#### WHAT YOU SHOULD DO:
Here is the task for the records below: repeat exactly the lines from the one with "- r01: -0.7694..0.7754" to the one with "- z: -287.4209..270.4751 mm", both included, and nothing else.

#### AVAILABLE DATA:
---*---

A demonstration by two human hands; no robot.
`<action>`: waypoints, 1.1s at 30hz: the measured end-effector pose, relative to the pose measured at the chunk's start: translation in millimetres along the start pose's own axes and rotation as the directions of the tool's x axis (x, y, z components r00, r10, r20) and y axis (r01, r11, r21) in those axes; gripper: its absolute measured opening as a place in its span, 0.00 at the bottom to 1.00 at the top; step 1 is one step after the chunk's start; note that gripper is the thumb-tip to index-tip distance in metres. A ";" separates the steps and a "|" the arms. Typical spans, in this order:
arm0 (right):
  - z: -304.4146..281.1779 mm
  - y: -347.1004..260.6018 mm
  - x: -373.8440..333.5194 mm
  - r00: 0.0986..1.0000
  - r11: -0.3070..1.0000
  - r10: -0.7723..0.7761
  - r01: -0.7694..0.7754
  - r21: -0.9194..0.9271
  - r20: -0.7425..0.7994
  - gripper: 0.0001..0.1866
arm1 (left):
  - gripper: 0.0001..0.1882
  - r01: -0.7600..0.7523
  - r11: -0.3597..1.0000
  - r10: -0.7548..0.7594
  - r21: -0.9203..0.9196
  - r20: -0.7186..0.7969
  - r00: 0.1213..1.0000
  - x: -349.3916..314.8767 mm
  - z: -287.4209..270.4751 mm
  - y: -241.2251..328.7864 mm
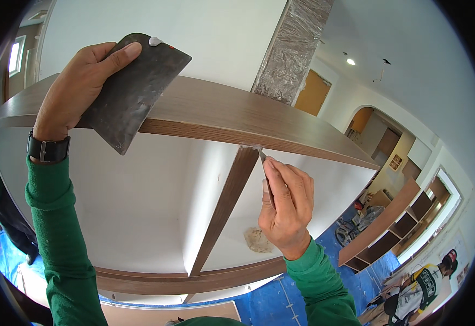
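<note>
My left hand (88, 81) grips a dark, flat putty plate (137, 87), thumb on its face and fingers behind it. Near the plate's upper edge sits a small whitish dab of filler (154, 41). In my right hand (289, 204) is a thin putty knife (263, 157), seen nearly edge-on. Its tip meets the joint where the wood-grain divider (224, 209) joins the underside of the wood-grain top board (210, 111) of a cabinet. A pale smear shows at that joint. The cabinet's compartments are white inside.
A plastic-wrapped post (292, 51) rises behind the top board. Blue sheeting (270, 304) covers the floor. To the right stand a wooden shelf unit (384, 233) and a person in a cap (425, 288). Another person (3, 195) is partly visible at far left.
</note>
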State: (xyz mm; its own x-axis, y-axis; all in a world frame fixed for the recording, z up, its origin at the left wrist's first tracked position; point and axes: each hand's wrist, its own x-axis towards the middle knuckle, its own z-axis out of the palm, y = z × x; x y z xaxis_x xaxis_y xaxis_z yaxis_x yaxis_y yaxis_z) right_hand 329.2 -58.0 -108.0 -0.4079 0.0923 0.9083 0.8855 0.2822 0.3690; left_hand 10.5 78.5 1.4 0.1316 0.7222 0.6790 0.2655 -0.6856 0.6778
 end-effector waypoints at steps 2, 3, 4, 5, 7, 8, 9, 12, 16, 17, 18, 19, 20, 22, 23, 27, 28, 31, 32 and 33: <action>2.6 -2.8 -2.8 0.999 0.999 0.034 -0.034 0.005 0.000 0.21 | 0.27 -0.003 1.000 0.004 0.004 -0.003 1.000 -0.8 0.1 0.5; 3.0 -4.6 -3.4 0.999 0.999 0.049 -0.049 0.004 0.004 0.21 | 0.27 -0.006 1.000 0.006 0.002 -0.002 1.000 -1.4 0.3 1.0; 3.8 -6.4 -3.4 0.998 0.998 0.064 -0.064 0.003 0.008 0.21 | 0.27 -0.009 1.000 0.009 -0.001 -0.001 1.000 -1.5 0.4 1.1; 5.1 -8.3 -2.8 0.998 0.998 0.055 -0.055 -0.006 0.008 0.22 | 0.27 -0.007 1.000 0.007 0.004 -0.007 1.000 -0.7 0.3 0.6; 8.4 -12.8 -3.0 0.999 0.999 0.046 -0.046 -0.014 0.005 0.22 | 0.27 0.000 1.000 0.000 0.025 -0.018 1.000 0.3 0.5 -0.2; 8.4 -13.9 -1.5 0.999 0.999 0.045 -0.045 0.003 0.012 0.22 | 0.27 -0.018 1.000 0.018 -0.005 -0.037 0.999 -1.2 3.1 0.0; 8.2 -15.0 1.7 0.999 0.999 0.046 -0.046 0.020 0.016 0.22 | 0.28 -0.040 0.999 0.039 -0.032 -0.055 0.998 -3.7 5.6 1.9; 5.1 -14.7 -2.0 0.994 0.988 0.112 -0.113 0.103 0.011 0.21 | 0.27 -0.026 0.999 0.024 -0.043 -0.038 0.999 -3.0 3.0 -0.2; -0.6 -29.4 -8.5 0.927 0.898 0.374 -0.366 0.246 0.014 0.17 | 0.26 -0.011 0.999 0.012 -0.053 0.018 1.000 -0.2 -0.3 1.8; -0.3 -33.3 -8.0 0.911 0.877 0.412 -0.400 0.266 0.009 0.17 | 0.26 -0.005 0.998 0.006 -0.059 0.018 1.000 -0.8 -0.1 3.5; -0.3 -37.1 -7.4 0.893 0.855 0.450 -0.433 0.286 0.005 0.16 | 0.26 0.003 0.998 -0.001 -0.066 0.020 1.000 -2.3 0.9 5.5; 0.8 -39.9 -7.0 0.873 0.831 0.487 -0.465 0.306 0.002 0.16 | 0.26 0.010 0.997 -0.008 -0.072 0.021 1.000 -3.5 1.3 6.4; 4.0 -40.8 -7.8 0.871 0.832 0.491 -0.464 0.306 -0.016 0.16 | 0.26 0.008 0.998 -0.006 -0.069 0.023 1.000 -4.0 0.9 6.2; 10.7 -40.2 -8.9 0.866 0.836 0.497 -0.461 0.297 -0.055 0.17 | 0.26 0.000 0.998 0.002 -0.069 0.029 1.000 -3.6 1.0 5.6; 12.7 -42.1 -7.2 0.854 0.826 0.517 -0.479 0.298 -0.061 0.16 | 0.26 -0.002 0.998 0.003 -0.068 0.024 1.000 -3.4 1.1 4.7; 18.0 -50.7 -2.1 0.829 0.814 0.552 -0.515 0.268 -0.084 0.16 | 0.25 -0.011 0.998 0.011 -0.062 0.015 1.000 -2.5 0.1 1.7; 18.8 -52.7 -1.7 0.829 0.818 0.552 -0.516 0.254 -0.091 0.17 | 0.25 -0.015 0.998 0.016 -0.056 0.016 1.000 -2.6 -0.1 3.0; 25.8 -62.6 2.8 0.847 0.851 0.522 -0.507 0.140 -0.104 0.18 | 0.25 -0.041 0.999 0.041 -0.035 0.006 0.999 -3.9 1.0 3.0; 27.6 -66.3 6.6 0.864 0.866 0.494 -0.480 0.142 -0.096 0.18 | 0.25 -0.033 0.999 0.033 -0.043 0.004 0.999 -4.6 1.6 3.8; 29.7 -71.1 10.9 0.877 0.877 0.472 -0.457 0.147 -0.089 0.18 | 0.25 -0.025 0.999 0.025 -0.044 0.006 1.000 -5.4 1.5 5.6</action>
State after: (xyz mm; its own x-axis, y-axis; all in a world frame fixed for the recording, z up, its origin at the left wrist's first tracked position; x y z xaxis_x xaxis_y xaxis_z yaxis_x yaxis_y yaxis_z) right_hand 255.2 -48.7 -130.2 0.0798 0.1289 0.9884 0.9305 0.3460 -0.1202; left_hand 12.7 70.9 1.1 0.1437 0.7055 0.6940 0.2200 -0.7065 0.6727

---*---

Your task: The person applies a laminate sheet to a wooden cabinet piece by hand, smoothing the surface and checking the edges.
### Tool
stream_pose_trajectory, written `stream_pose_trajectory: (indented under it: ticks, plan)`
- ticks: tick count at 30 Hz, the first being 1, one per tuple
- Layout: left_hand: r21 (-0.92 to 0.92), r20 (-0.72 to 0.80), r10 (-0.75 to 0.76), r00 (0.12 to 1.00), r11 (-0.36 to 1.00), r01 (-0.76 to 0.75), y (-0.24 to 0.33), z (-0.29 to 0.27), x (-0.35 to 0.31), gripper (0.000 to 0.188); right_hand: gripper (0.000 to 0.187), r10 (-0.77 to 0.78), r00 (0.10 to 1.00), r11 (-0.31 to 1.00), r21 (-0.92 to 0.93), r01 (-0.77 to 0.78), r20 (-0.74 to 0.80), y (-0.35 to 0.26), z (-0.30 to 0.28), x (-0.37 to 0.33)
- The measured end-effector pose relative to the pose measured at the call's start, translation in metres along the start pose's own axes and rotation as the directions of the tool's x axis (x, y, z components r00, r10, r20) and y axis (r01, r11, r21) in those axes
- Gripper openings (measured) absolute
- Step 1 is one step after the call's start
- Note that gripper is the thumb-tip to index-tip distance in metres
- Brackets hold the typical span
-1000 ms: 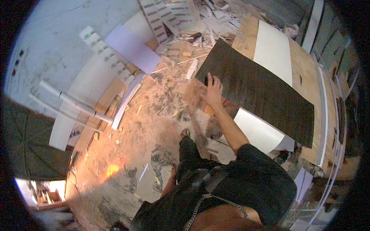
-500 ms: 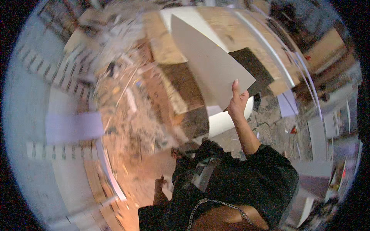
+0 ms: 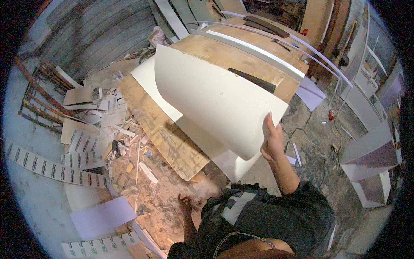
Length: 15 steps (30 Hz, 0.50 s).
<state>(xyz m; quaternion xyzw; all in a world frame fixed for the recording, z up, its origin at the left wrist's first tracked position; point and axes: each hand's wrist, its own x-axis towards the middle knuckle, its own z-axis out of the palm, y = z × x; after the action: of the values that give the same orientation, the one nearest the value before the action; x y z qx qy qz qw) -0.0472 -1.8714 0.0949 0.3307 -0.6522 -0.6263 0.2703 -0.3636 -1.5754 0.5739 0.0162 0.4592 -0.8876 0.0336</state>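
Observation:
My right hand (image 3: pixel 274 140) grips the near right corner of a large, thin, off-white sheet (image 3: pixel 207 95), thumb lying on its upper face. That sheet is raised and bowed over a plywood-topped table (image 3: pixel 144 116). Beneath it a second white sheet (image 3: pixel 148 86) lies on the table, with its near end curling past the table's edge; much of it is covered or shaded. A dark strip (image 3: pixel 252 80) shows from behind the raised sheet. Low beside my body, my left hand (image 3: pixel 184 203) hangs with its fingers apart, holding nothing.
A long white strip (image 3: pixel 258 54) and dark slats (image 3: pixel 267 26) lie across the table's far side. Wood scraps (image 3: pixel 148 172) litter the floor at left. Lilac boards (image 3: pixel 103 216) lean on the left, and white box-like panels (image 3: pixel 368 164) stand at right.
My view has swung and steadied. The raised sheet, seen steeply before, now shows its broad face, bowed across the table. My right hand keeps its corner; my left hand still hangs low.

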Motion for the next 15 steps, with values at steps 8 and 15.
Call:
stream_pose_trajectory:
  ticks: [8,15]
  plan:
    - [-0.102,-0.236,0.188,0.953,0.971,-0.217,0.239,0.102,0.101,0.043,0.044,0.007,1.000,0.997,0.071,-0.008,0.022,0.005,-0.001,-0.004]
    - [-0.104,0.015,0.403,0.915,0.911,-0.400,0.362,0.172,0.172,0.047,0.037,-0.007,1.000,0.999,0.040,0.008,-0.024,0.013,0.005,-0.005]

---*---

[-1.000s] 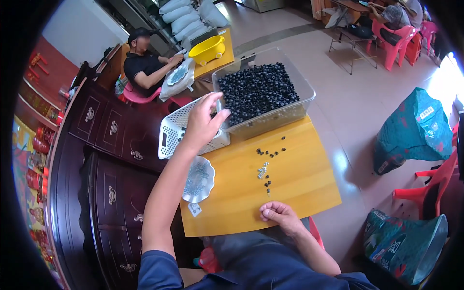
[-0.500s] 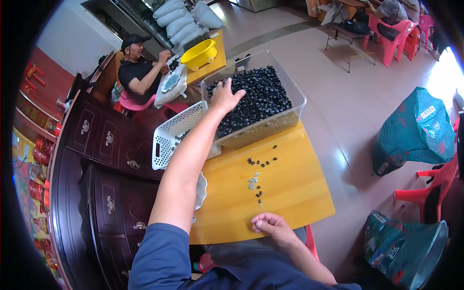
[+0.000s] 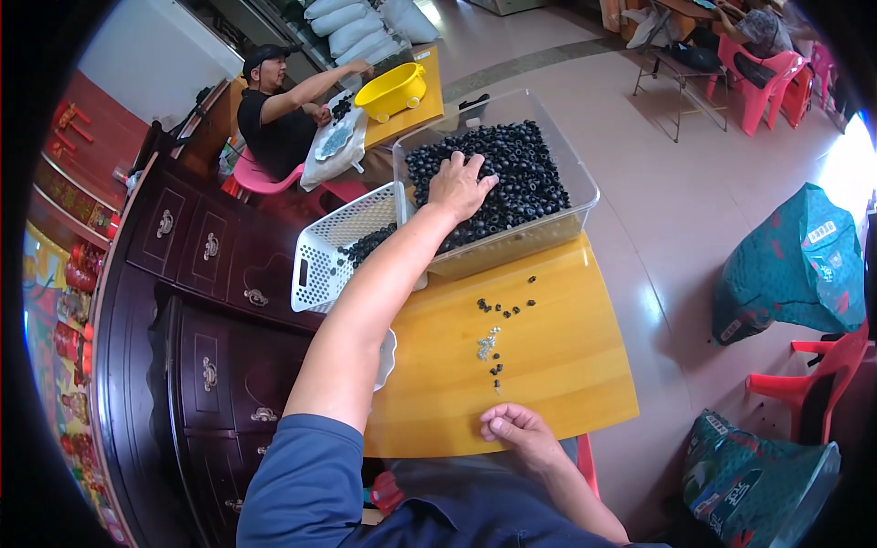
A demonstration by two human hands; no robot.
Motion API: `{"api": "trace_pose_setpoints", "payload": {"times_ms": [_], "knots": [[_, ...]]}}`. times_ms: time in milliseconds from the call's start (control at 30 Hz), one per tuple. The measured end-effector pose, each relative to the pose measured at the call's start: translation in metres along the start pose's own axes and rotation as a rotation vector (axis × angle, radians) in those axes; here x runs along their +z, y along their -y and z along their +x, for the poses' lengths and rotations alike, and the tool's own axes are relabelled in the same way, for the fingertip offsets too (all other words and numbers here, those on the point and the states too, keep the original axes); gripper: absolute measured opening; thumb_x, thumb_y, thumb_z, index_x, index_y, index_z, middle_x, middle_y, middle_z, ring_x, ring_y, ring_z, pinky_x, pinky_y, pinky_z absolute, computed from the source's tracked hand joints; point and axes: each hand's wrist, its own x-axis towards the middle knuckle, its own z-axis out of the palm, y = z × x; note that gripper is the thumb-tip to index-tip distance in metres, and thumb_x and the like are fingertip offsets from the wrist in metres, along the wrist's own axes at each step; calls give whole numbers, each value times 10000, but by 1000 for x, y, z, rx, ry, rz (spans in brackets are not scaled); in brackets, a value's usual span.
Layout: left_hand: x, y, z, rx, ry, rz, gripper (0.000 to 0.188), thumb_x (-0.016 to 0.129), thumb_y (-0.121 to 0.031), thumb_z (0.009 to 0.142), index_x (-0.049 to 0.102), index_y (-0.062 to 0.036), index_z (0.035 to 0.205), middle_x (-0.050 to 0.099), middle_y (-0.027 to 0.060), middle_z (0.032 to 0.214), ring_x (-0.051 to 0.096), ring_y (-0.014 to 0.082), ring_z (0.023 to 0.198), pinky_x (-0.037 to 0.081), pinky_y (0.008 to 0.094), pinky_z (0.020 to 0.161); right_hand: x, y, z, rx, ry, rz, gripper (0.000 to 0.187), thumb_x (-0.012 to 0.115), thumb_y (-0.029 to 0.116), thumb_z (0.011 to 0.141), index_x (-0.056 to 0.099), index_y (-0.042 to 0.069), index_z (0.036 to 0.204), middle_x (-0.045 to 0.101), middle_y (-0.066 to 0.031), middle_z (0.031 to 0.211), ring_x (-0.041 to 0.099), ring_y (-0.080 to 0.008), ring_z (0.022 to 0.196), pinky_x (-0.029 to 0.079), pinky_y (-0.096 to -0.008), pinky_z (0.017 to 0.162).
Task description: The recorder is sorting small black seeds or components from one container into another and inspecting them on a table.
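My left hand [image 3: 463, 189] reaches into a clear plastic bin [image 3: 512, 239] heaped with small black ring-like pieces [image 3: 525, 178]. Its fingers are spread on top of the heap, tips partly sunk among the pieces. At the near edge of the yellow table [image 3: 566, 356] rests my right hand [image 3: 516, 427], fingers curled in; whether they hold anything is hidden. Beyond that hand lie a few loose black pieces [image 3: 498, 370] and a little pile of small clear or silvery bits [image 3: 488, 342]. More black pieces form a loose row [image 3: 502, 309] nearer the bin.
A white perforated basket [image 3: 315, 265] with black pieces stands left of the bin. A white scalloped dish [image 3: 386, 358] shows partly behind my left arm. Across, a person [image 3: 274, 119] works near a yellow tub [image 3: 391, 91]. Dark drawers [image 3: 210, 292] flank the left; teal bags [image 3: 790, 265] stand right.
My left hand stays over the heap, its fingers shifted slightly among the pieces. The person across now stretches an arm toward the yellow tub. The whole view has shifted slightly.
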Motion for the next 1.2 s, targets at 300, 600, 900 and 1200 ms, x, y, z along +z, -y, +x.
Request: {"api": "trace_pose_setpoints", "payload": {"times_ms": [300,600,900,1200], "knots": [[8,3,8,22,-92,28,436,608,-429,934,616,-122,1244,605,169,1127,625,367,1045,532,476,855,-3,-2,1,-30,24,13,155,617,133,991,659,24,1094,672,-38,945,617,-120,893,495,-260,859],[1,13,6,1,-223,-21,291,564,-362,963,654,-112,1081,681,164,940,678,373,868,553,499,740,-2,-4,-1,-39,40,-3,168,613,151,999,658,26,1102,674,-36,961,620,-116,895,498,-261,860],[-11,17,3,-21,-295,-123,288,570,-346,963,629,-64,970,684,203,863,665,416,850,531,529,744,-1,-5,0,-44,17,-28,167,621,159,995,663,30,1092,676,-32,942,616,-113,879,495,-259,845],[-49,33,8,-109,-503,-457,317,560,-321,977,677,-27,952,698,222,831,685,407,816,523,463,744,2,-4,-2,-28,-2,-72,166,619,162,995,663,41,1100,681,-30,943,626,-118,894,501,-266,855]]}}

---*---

#### WRITTEN RESPONSE:
  - r01: -0.7694..0.7754
  - r21: -0.9194..0.9271
  - r20: -0.7425..0.7994
  - gripper: 0.0001..0.1866
arm1 (left):
  - gripper: 0.0001..0.1882
  - r01: -0.7600..0.7523
  - r11: -0.3597..1.0000
  - r10: -0.7548..0.7594
  - r21: -0.9203..0.9196
  - r20: -0.7186..0.7969
  - r00: 0.1213..1.0000
  - x: -349.3916..314.8767 mm
  - z: -287.4209..270.4751 mm

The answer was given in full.